WHAT IS REQUIRED: Count the lines below that hold the word "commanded" and say how many, with no other text.

* * * *

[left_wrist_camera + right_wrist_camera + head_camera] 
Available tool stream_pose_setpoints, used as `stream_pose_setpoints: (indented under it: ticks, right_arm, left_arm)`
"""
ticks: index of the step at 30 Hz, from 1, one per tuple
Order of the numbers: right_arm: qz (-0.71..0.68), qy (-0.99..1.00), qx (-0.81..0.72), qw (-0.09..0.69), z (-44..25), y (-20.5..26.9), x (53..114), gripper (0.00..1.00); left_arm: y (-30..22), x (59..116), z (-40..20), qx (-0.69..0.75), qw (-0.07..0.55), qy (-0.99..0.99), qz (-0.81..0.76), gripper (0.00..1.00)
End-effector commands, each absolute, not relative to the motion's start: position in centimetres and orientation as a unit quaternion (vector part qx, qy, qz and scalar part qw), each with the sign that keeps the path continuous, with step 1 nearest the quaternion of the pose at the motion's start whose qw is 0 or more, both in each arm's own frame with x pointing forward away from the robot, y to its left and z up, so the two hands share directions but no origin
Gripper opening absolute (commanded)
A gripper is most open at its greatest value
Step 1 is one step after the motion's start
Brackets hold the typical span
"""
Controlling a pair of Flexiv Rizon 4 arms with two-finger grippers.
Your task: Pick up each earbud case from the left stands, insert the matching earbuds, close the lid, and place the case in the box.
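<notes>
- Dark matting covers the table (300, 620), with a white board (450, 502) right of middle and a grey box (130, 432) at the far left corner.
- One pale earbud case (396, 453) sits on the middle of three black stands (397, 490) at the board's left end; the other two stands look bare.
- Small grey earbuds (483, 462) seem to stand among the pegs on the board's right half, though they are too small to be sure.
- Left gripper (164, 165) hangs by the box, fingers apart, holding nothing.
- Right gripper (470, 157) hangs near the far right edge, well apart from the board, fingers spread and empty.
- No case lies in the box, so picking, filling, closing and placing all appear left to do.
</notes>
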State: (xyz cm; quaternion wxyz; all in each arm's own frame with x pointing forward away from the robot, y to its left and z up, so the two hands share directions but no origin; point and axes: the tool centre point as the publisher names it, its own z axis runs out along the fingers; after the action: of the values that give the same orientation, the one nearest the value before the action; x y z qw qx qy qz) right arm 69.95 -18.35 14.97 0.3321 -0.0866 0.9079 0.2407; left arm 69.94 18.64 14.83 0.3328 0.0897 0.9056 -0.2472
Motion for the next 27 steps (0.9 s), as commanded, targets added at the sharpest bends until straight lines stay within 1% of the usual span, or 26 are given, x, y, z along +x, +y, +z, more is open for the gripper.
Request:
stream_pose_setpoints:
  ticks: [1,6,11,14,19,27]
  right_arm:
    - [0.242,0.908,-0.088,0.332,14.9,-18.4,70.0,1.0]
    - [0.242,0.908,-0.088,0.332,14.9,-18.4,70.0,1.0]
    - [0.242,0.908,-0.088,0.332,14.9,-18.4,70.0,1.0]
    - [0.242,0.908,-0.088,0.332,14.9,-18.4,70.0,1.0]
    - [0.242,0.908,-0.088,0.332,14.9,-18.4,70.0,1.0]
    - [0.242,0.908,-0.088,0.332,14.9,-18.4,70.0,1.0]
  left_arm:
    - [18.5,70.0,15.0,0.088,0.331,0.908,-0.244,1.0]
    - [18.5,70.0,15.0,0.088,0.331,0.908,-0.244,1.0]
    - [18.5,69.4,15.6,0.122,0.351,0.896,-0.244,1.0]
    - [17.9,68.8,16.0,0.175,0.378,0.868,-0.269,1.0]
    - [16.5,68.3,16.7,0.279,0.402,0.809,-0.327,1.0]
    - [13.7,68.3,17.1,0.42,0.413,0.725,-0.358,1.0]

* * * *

WORKED SOLUTION: 2